## [Directions for this task]
Return all of the records exactly.

## [Material provided]
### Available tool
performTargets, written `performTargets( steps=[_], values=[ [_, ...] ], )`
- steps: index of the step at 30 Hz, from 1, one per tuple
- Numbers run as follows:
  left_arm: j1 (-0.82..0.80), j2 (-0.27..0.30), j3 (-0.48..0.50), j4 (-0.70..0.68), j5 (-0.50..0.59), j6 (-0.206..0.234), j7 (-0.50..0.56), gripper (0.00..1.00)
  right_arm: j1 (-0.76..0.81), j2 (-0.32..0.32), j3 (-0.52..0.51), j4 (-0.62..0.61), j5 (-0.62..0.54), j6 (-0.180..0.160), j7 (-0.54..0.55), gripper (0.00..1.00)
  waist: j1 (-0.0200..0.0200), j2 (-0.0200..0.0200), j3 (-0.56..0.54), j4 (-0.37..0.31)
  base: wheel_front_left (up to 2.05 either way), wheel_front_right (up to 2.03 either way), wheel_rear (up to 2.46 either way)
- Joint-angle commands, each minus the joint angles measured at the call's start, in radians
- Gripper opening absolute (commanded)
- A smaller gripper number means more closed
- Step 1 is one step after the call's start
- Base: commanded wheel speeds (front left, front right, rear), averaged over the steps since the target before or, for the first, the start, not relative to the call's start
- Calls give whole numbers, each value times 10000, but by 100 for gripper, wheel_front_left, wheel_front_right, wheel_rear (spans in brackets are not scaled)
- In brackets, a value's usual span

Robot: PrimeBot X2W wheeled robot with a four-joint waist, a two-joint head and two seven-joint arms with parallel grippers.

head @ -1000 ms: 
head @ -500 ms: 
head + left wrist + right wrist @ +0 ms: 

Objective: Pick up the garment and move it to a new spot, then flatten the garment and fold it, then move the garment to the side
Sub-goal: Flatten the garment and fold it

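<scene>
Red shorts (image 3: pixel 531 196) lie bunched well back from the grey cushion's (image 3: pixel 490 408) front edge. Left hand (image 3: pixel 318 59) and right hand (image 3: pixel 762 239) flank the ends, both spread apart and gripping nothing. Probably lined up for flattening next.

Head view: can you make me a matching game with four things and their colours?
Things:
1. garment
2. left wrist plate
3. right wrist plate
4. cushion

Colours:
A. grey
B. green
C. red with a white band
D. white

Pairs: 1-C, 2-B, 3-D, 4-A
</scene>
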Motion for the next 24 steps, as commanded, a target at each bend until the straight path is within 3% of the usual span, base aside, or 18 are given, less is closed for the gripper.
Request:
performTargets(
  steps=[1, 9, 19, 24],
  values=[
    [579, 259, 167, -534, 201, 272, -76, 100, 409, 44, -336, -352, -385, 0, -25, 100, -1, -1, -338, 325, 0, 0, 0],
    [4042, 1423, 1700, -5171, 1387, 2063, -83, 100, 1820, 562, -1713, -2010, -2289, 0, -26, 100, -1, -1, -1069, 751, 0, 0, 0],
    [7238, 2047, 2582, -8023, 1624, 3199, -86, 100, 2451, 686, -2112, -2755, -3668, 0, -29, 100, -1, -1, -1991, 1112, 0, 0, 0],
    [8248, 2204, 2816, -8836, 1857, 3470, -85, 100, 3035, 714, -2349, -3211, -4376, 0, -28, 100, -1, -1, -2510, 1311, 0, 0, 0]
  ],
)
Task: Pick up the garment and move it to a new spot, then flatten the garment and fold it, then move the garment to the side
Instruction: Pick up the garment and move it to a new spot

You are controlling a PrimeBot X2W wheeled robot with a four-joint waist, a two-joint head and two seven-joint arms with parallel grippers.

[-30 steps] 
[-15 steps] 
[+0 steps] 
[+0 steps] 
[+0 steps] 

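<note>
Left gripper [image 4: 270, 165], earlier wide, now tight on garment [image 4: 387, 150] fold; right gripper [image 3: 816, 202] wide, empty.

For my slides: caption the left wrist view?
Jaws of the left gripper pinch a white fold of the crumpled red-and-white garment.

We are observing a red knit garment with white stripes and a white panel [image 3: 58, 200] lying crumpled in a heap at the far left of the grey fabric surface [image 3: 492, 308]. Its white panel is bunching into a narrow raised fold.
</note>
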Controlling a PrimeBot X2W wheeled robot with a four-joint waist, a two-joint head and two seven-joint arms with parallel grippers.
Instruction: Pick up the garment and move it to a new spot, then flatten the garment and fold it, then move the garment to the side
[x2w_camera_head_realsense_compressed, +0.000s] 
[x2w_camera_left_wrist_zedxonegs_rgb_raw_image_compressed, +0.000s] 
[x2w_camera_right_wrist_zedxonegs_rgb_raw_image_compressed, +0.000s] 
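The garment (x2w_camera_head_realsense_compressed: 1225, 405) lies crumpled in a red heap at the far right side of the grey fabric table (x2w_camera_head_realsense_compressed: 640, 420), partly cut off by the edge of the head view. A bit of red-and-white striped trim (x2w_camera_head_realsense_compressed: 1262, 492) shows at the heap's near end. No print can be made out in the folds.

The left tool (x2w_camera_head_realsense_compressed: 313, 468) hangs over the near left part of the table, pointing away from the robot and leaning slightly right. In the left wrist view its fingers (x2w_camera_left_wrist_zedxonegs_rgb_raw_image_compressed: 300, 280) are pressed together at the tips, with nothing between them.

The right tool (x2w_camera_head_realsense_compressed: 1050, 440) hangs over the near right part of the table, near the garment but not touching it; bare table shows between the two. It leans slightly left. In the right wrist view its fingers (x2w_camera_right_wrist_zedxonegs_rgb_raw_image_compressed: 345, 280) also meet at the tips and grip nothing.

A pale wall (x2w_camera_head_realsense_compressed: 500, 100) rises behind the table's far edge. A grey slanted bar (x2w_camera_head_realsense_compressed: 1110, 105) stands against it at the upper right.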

## [Answer to the exercise]
### Available tool
performTargets, written `performTargets( steps=[_], values=[ [_, ...] ], )`
- steps: index of the step at 30 Hz, from 1, one per tuple
- Numbers run as follows:
  left_arm: j1 (-0.82..0.80), j2 (-0.27..0.30), j3 (-0.48..0.50), j4 (-0.70..0.68), j5 (-0.50..0.59), j6 (-0.206..0.234), j7 (-0.50..0.56), gripper (0.00..1.00)
  right_arm: j1 (-0.76..0.81), j2 (-0.32..0.32), j3 (-0.52..0.51), j4 (-0.62..0.61), j5 (-0.62..0.54), j6 (-0.180..0.160), j7 (-0.54..0.55), gripper (0.00..1.00)
  waist: j1 (-0.0200..0.0200), j2 (-0.0200..0.0200), j3 (-0.56..0.54), j4 (-0.37..0.31)
  base: wheel_front_left (up to 2.05 either way), wheel_front_right (up to 2.03 either way), wheel_rear (up to 2.46 either way)
- Joint-angle commands, each minus the joint angles measured at the call's start, in radians
- Gripper opening absolute (commanded)
- A smaller gripper number means more closed
- Step 1 is one step after the call's start
- Base: commanded wheel speeds (front left, front right, rear), averaged over the steps since the target before or, for the first, the start, not relative to the call's start
- Calls give whole numbers, each value times 10000, but by 100 for gripper, wheel_front_left, wheel_front_right, wheel_rear (spans in brackets are not scaled)
- In brackets, a value's usual span

Robot: PrimeBot X2W wheeled robot with a four-joint waist, a two-joint head and two seven-joint arms with parallel grippers.

head @ -1000 ms: 
head @ -500 ms: 
head + left wrist + right wrist @ +0 ms: 

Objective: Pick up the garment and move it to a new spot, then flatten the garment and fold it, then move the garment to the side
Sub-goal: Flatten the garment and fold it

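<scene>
Red shorts (image 3: pixel 531 196) lie bunched well back from the grey cushion's (image 3: pixel 490 408) front edge. Left hand (image 3: pixel 318 59) and right hand (image 3: pixel 762 239) flank the ends, both spread apart and gripping nothing. Probably lined up for flattening next.

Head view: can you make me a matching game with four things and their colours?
Things:
1. garment
2. left wrist plate
3. right wrist plate
4. cushion

Colours:
A. grey
B. green
C. red with a white band
D. white

Pairs: 1-C, 2-B, 3-D, 4-A
</scene>
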Motion for the next 24 steps, as commanded, a target at each bend until the straight path is within 3% of the usual span, base aside, or 18 are given, less is closed for the gripper.
Request:
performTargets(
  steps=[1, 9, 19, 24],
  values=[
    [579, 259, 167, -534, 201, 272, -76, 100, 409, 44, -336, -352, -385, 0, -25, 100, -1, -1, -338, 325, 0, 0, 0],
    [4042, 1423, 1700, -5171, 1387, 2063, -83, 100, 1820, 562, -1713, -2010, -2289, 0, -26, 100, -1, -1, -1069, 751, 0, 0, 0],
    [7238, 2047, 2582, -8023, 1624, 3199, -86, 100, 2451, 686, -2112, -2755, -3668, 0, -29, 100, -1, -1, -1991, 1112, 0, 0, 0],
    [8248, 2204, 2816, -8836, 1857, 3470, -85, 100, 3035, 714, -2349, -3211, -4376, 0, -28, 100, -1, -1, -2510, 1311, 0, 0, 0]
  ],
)
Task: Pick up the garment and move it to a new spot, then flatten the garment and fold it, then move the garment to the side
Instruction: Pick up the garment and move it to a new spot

You are controlling a PrimeBot X2W wheeled robot with a four-joint waist, a two-joint head and two seven-joint arms with parallel grippers.

[-30 steps] 
[-15 steps] 
[+0 steps] 
[+0 steps] 
[+0 steps] 

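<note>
Left gripper [image 4: 270, 165], earlier wide, now tight on garment [image 4: 387, 150] fold; right gripper [image 3: 816, 202] wide, empty.

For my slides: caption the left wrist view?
Jaws of the left gripper pinch a white fold of the crumpled red-and-white garment.

We are observing a red knit garment with white stripes and a white panel [image 3: 58, 200] lying crumpled in a heap at the far left of the grey fabric surface [image 3: 492, 308]. Its white panel is bunching into a narrow raised fold.
</note>
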Controlling a PrimeBot X2W wheeled robot with a four-joint waist, a two-joint head and two seven-joint arms with parallel grippers.
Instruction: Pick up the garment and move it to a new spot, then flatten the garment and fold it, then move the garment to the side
[x2w_camera_head_realsense_compressed, +0.000s] 
[x2w_camera_left_wrist_zedxonegs_rgb_raw_image_compressed, +0.000s] 
[x2w_camera_right_wrist_zedxonegs_rgb_raw_image_compressed, +0.000s] 
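The garment (x2w_camera_head_realsense_compressed: 1225, 405) lies crumpled in a red heap at the far right side of the grey fabric table (x2w_camera_head_realsense_compressed: 640, 420), partly cut off by the edge of the head view. A bit of red-and-white striped trim (x2w_camera_head_realsense_compressed: 1262, 492) shows at the heap's near end. No print can be made out in the folds.

The left tool (x2w_camera_head_realsense_compressed: 313, 468) hangs over the near left part of the table, pointing away from the robot and leaning slightly right. In the left wrist view its fingers (x2w_camera_left_wrist_zedxonegs_rgb_raw_image_compressed: 300, 280) are pressed together at the tips, with nothing between them.

The right tool (x2w_camera_head_realsense_compressed: 1050, 440) hangs over the near right part of the table, near the garment but not touching it; bare table shows between the two. It leans slightly left. In the right wrist view its fingers (x2w_camera_right_wrist_zedxonegs_rgb_raw_image_compressed: 345, 280) also meet at the tips and grip nothing.

A pale wall (x2w_camera_head_realsense_compressed: 500, 100) rises behind the table's far edge. A grey slanted bar (x2w_camera_head_realsense_compressed: 1110, 105) stands against it at the upper right.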

This output completes the exercise.